He could see the jet of condensing air, mixed with blood, erupting from the Exec's glove. The two alien beings suddenly emerged from the confusion and acted with a clear purpose. They each grabbed one of Watkins' arms and pulled through the opening into the Woogie ship.
“No, not that way!” Staumpitz yelled. “Oh, good heavens!”
The two engineering ratings were looking the wrong way, and by the time they turned it was too late.
“Dawn, are you all right?” Staumpitz called.
“Of course, I'm not all right,” she yelled again. “I cut off my finger. Of all the stupid... Okay, okay, they're pulling me through an airlock.”

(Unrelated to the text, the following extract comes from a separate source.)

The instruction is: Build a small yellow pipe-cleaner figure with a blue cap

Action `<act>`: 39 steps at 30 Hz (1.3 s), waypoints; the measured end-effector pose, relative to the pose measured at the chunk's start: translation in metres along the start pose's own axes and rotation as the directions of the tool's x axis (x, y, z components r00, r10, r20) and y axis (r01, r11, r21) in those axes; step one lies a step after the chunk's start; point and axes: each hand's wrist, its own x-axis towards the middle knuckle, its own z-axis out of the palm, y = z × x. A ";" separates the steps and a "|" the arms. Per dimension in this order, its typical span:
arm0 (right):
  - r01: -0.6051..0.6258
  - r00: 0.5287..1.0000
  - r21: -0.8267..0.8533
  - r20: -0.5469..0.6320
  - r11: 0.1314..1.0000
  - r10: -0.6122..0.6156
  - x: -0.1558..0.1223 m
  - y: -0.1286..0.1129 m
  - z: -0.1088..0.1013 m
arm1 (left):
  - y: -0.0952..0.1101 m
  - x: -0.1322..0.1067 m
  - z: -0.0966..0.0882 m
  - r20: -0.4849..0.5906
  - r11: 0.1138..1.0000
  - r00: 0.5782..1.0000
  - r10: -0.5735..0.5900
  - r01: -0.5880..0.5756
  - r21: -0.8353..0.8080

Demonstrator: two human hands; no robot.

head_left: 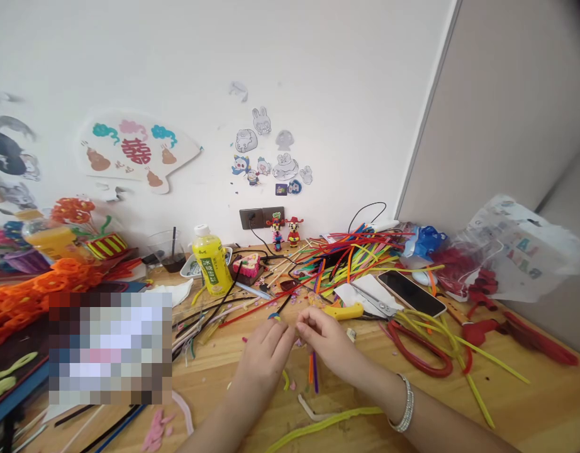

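Observation:
Over the wooden table, my left hand (269, 349) and my right hand (326, 345) meet, fingertips nearly touching. Both have their fingers bent in a pinch, and whatever lies between them is too small or hidden to make out. Just below the fingers, an orange pipe cleaner (311, 370) and a purple pipe cleaner (316, 375) show; whether they are held or lie on the table I cannot tell. Close to my right hand is a yellow handle (345, 311). Scissors with red handles (424, 363) rest farther right. A yellow pipe cleaner (334, 423) crosses the table nearer to me.
A heap of coloured pipe cleaners (356, 251) lies at the back. Left of it stand a yellow drink bottle (213, 261) and a plastic cup (171, 255). A phone (412, 294) and a plastic bag (521, 251) are on the right. Orange fuzzy flowers (49, 286) crowd the left.

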 end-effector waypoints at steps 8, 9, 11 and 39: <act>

“Was it the Woogie cutter that got you?”
“No, I got it in front of the stupid welding beam. Gosh, it's starting to really hurt now.”
“What are you doing.”
“I'm in the airlock. Okay, now the inner door is opening. Boy, the artificial gravity is high in here. There are Woogies all over the place.”
“Are you inside now?” Staumpitz asked.
“Yeah, Skipper. Strange colors. It's all purple and orange. Okay, one of them wants me to pull off my glove. What do I do?”
Staumpitz sighed. “At this point, Dawn, you've broken quarantine. Go ahead and let them look at your hand.”
“Right. Okay, the glove is off. He's wrapping the stump of my finger with something.” She yelped. “That really hurt.” She paused. “The pain is easing off now, and the bleeding has stopped. I'm not going to die from blood loss and vacuum anyway.”
Barrow called in. “What do we do, Skipper?”
Staumpitz rolled his eyes and shook his head. “Go ahead and finish the hull patch, then get back to the shuttle. Wait there for instructions.”
“Aye, aye, Skipper.”
Staumpitz stared at Hal Farmer, who stared back at him.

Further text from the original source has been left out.